Ultimately you need to understand two things to know whether reactivity is likely: the thermodynamics of any possible reaction; and the kinetics of any possible reaction mechanism for the reaction.
The formation of many oxides is thermodynamically favourable. That's why many compounds burn in an atmosphere containing oxygen. The formation of sodium oxide, carbon dioxide and many metal oxides is thermodynamically favourable. Carbon-containg things will burn in air, metals will often react (quickly, like sodium, or slowly, like iron). Some will burn spontaneously like caesium; others will take a little encouragement.

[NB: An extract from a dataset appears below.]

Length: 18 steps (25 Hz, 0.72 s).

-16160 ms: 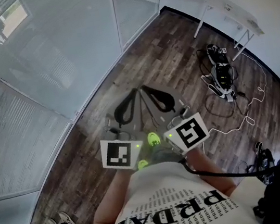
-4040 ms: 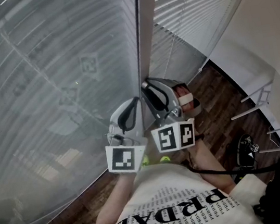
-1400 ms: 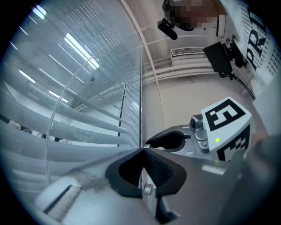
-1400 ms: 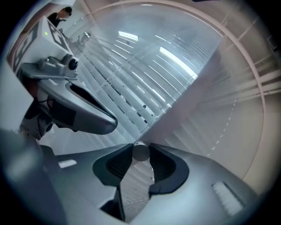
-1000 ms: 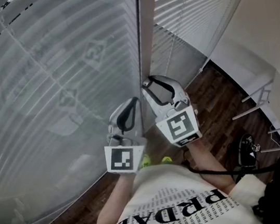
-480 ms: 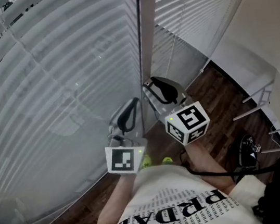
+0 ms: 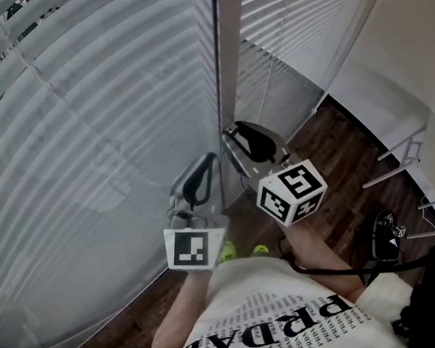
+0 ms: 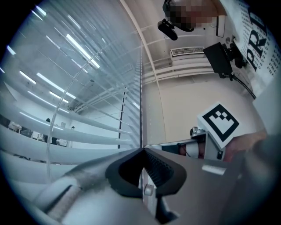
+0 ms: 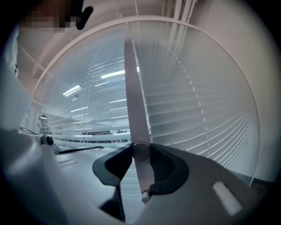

The second factor that matters is whether there is an easy way for the oxidation reaction to happen. Aluminium, for example, is very reactive but rapidly forms a protective layer of strong aluminium oxide (alumina) on the surface preventing further reaction; iron is relatively reactive but won't rust easily unless contaminants are present; gold won't react at all. Carbon needs to be heated to start the reaction but will burn by itself when it does start.
Where reactions have easy to access mechanisms and some thermodynamic advantage, oxygen is very reactive.
Another thing to remember about oxygen is that it has some reaction mechanisms that are less than obvious and easier than expected for a diatomic molecule. Unlike nitrogen, for example, where thermodynamically favourable reactions are inhibited by its strong triple bond (and filled octet) an oxygen molecule is actually a diradical: despite the apparent filled octets you would expect from simple electron counting, the molecule has two unpaired electrons (this requires a bit of molecular orbital theory to explain and is one of the observations that simple electron octet counting doesn't explain well). Radicals tend to be more reactive than paired electron orbitals (or filled octets).
In short, an octet-counting view is too simplistic to explain oxygen's reactivity and you need more sophisticated ways of looking at the electronic structure. And don't forget that you also need to know the thermodynamics and the kinetics of potential reaction mechanisms to get any useful predictions of whether reactivity is likely.